In agreement with previous reports indicating significant molecular heterogeneity among prostate cancer cases [7], KLK4-KLKP1 was expressed only in a subset of prostate cancer patients (32%). Additionally, KLK4-KLKP1 expression was significantly higher in younger patients compared to older prostate cancer patients. Given the oncogenic properties and the transcriptional changes observed with KLK4-KLKP1, our results suggest that distinct molecular changes may dictate unique prostate cancer clinical outcomes among patients. Thus, our study further emphasizes the need for specific molecular markers for patient stratification in prostate cancer control.

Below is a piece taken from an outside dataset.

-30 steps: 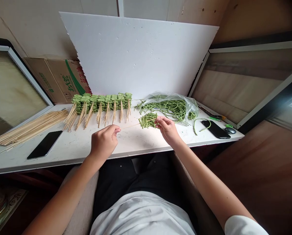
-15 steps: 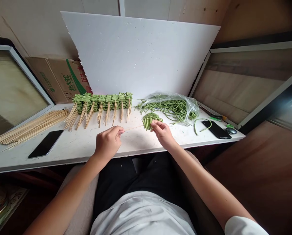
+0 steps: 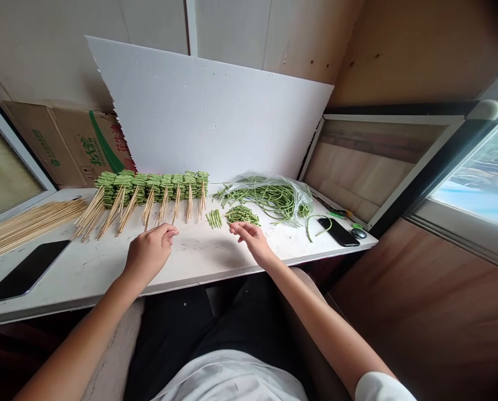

In addition to enhancing cell proliferation, invasion, and tumor formation, KLK4-KLKP1 also caused marked changes in gene expression. Notably, genes affected by KLK4-KLKP1 were cancer-related and were involved in the metastasis of other cancers, implicating a functional role for KLK4-KLKP1 in prostate cancer. Additionally, ERG was found to have a binding site on KLK4-KLKP1. Given that ERG expression was associated with KLK4-KLKP1, ERG may bind to the KLKP1 locus and may promote the expression of KLK4-KLKP1 in a subset of prostate cancer patients. Thus, it would be interesting to investigate the role of ERG on the expression and the oncogenic functions of KLK4-KLKP1.

Even though KLK4-KLKP1 was implicated in metastatic prostate cancer, the association of KLK4-KLKP1 with intact PTEN status and lower preoperative PSA values also hints indolent disease in prostate cancer patients with KLK4-KLKP1 expression. Nevertheless, larger studies exploring the association between KLK4-KLKP1 expression and prostate cancer clinical outcomes are necessary to establish KLK4-KLKP1 as a biomarker for prostate cancer. Furthermore, detailed studies are also necessary to fully understand the molecular mechanisms through which KLK4-KLKP1 promotes prostate cancer formation. Consequently, such studies will explore the potential of KLK4-KLKP1 as a biomarker and a therapeutic target in prostate cancer, eventually making significant contributions towards achieving effective prostate cancer control.

Conclusion

In conclusion, here we describe a novel, prostate cancer specific fusion transcript involving the protein coding gene KLK4 and the pseudogene KLKP1. The unique feature of KLK4-KLKP1 transcript is the conversion of a noncoding pseudogene into a protein coding gene with expression as a full-length protein. Given the prostate cancer specific expression, the oncogenic properties, and the noninvasive detection, KLK4-KLKP1 may have potential applications as a therapeutic target and a biomarker for early detection of prostate cancer.